839. Similar String Groups


Problem Description

The problem requires us to determine the number of groups of similar strings within a list called strs. Two strings are considered similar if they can be made identical by swapping at most two letters in distinct positions within one of the strings. A group of similar strings is defined such that any string belongs to the group if it is similar to at least one other string in the group. Unlike simple string matching, two strings could be in the same group without being directly similar if they are connected through a chain of similarities. This forms a kind of "similarity network". The task is to count how many such networks or groups are present in the given list of strings.

A key factor to note is that every string in strs is an anagram of every other string in strs, which means they all contain the same characters but in different orders.

Flowchart Walkthrough

First, let's pin down the algorithm using the Flowchart. Here's a step-by-step walkthrough:

Is it a graph?

  • Yes: The problem can be interpreted as a graph where each string is a node, and there is an edge between two nodes if the strings are similar according to the problem criteria.

Is it a tree?

  • No: The graph may have multiple connected components, and cycles can exist because if string A is similar to string B, and string B is similar to string C, then string A might also be similar to string C.

Is the problem related to directed acyclic graphs (DAGs)?

  • No: This problem deals with undirected graph since the similarity between strings is bidirectional.

Is the problem related to shortest paths?

  • No: We are looking for groups of similar strings, not shortest paths.

Does the problem involve connectivity?

  • Yes: We need to determine how the strings are connected to each other in terms of similarity to form groups.

Conclusion: Using the flowchart, since this is a connectivity problem without the concern for shortest paths and not involving a weighted graph, DFS is suggested for exploring each connected component effectively. This makes Depth-First Search (DFS) an appropriate choice for the task of finding all connected components in the graph created by "similar string groups".

Intuition

To solve this problem, we can use a graph-based approach, treating each string as a node and connecting nodes if the strings are similar (considering the condition of being able to swap at most two letters). Effectively, each connected component in the graph would represent a group of similar strings. We can then count how many connected components exist in the graph to answer the question.
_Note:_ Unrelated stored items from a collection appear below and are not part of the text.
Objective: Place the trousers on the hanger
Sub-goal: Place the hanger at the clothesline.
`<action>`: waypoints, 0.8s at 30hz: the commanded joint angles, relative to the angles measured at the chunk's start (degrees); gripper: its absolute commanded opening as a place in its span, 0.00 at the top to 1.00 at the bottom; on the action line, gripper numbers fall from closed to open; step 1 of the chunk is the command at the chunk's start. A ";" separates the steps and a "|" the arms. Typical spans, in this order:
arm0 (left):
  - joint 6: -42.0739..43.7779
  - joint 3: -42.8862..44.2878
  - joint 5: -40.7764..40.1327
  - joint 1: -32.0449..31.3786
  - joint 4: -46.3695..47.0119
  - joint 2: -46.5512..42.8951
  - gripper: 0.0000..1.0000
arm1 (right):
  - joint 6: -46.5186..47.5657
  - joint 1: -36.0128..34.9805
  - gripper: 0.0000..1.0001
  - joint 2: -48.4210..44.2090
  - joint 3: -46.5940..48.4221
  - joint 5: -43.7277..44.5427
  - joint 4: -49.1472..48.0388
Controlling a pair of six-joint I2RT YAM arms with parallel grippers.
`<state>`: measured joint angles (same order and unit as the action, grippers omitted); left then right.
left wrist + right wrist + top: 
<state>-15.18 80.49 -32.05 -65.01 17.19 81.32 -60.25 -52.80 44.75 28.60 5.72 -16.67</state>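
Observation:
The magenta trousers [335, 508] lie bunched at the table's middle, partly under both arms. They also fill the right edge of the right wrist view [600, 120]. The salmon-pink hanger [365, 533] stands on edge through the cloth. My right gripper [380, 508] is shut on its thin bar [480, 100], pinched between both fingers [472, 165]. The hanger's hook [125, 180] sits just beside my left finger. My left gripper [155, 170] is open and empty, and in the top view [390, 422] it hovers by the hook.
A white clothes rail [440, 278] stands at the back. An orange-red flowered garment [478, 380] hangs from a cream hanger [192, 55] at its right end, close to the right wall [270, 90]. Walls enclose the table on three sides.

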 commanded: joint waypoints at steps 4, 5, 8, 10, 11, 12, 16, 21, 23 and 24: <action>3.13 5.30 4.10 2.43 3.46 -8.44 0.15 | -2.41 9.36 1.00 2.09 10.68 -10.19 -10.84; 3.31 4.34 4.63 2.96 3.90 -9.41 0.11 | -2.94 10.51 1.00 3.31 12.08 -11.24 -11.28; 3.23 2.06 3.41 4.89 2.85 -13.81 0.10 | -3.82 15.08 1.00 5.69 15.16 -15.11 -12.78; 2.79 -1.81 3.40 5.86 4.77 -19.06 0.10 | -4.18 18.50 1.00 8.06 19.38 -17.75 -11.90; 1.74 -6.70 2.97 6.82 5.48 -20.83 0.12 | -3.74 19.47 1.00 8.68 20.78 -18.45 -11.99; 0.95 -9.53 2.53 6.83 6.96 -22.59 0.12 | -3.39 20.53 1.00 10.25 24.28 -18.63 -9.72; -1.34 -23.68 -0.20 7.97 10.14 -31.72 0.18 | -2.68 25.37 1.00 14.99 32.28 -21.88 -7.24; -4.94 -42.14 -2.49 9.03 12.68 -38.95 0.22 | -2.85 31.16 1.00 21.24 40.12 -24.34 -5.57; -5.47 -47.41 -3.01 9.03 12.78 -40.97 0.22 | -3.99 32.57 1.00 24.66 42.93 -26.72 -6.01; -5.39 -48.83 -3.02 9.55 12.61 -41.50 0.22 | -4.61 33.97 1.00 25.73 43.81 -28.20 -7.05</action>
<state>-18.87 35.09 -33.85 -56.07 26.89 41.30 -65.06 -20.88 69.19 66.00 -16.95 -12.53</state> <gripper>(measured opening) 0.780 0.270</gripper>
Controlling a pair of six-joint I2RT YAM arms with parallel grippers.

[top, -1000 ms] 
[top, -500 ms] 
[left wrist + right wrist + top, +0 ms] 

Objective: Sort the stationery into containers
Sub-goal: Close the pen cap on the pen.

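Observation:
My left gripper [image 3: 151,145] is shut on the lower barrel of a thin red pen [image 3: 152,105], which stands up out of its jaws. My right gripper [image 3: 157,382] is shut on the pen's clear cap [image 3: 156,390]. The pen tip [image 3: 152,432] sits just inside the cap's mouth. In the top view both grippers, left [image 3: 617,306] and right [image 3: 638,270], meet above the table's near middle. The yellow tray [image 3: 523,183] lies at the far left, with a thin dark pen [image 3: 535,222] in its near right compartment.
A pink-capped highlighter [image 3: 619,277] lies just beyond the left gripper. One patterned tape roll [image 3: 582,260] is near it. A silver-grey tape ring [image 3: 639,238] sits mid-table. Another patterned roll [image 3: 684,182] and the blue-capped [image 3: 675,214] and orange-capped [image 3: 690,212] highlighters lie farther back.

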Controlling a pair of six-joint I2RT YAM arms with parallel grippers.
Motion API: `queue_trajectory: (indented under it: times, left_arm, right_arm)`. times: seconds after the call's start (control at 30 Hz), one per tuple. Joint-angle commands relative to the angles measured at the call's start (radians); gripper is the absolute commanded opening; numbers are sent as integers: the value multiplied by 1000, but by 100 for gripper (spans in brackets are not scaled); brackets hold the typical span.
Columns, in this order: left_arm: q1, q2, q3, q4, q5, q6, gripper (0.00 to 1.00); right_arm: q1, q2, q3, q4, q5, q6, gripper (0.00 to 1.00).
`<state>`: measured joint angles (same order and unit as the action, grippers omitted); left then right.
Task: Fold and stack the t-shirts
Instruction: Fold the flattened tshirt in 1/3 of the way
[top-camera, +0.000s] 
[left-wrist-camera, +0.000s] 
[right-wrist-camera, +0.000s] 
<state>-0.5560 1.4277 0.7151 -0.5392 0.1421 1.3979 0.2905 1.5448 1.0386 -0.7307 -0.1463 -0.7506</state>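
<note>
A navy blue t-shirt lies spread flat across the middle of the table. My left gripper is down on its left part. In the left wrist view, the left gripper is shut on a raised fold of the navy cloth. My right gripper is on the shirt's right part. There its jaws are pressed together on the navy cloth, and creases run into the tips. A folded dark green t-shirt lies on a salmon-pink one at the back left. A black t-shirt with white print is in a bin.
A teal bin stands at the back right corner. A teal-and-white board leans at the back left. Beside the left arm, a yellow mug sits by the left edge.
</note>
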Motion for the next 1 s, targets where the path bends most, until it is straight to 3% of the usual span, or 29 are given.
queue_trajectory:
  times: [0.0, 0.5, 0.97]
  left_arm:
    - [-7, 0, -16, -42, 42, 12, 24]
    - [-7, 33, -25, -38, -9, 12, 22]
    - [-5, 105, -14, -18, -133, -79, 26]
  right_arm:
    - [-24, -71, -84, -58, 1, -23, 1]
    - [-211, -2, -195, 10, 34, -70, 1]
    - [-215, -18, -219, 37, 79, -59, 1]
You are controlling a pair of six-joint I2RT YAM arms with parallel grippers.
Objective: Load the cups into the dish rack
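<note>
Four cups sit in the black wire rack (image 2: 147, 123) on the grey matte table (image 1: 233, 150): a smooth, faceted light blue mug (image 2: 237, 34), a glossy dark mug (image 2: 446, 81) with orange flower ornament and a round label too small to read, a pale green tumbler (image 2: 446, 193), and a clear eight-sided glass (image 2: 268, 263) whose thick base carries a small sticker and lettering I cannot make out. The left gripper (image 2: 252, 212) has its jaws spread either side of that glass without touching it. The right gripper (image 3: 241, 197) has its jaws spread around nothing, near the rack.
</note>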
The solution uses the Union-Find data structure, which is a very efficient way to track and merge connected components. Each node (string) initially represents a separate group (its own parent). As we iterate over pairs of strings and find that they are similar, we unify them by assigning them to the same group (or in Union-Find terms, making one of them's root parent the parent of the other). The find function is used to determine the root parent of a node, and it recursively updates each node's parent to be the top-most parent, thereby flattening the structure and speeding up future queries. We respect the rule that two strings are considered similar if they have two or less mismatched characters positions since all strings are anagrams of one another.

As we proceed with the unification process for every similar pair of strings, the number of groups gets reduced until all similar strings are connected. Once we have processed all strings, the number of groups is the count of strings that are their own parent, which indicates that they are the root of their respective groups.

The essence of the solution is in identifying these connected components using the similarity rule provided, and efficiently keeping track of and merging these components with Union-Find.

Learn more about Depth-First Search, Breadth-First Search and Union Find patterns.

Solution Approach

The solution to this problem implements the Union-Find data structure, which is key to solving many problems that involve the grouping or partitioning of elements into disjoint sets. The basic operations of Union-Find are find, which gets the representative of a set (in this case, the index of a string that serves as the root parent), and union, which combines two sets into one (achieved by linking the parent of one set to the other).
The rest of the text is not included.